What we think they should want

TH_Alienation Effect_Brecht glasses

I am informed by a colleague that in 1963, Arthur Laing, then Canada’s minister responsible for Indian policy, asserted that, “The prime condition in the progress of the Indian people … must be the development by themselves of a desire for the goals which we think they should want.”

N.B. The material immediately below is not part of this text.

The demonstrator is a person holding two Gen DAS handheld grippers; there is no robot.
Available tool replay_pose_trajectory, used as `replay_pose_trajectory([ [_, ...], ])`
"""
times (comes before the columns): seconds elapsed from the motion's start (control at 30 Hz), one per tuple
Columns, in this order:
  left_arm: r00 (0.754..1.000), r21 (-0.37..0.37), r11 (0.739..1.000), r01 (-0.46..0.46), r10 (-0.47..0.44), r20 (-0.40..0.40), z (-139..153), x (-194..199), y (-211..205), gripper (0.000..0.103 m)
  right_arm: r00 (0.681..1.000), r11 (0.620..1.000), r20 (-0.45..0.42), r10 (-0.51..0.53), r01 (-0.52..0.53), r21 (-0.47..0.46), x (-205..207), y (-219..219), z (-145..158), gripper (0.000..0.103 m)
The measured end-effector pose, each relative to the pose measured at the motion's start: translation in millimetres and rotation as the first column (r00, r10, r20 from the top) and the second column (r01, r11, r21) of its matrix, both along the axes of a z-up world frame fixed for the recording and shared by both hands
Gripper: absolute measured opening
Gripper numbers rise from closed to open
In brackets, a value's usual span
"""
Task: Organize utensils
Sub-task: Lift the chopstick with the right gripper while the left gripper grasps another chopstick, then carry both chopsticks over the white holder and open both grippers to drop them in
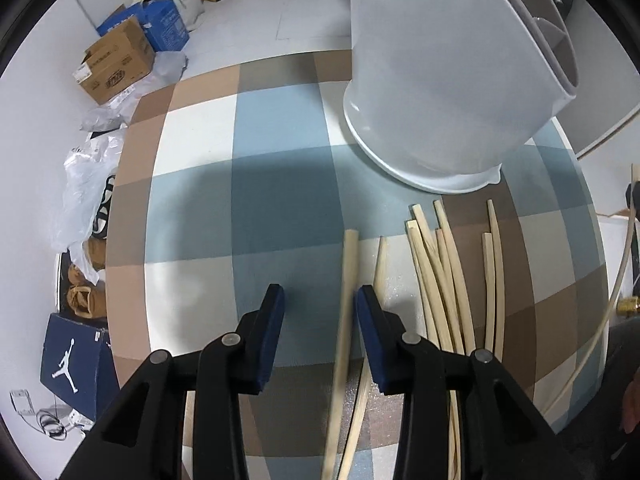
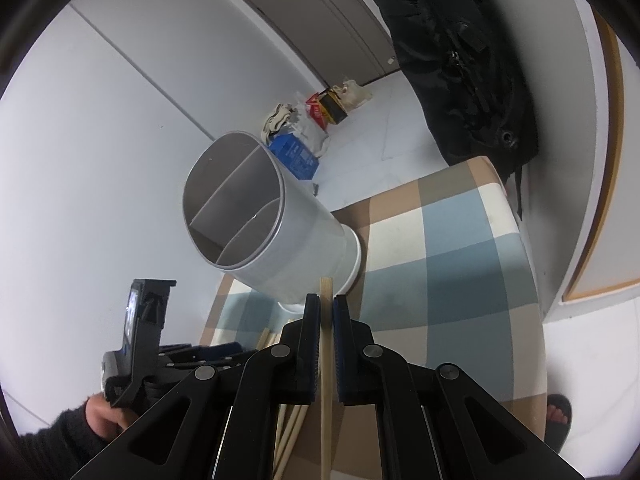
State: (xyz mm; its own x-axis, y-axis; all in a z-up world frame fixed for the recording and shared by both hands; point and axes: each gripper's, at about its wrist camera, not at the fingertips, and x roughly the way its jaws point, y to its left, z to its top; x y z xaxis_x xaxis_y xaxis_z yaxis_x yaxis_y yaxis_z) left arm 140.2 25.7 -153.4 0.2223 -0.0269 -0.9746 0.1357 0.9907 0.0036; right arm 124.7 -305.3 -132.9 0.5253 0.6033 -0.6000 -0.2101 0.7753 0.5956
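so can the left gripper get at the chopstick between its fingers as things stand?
Probably yes. The left gripper is open around one chopstick lying on the table, nearer its right-hand finger. Nothing blocks it; the other chopsticks lie off to the side.

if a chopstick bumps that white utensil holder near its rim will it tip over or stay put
The white utensil holder looks tall for its base and its compartments appear empty, so a bump near the rim would probably rock or tip it. It looks like light plastic, so it may also slide on the checked tablecloth. The flared foot should help somewhat.
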Motion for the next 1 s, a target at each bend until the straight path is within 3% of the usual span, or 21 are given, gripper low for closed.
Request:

Which we think they should want.

This is of course awful, an expression of the sentiment that makes it fair to describe the policy of the Canadian state as “cultural genocide.” I am reminded of Brecht’s poem, “The Solution”:

After the uprising of the 17th June
The Secretary of the Writers Union
Had leaflets distributed in the Stalinallee
Stating that the people
Had forfeited the confidence of the government
And could win it back only
By redoubled efforts. Would it not be easier
In that case for the government
To dissolve the people
And elect another?

Also awful, however, is how much pleasure I take in this quote. Not because I agree with it at all, no. Rather, one of the virtues (if it can be called a virtue) that I have cultivated as I gradually come to identify myself as an academic, is this affection for pieces of evidence that provide the perfect example of some process or dynamic or force, even if that process is the name of what is going wrong with the world. Such pristine, self-contained cases. It is hard not to be drawn in by the sense of the universal in the particular (especially when, as here, it is about universalizing one kind of particular, and annihilating another).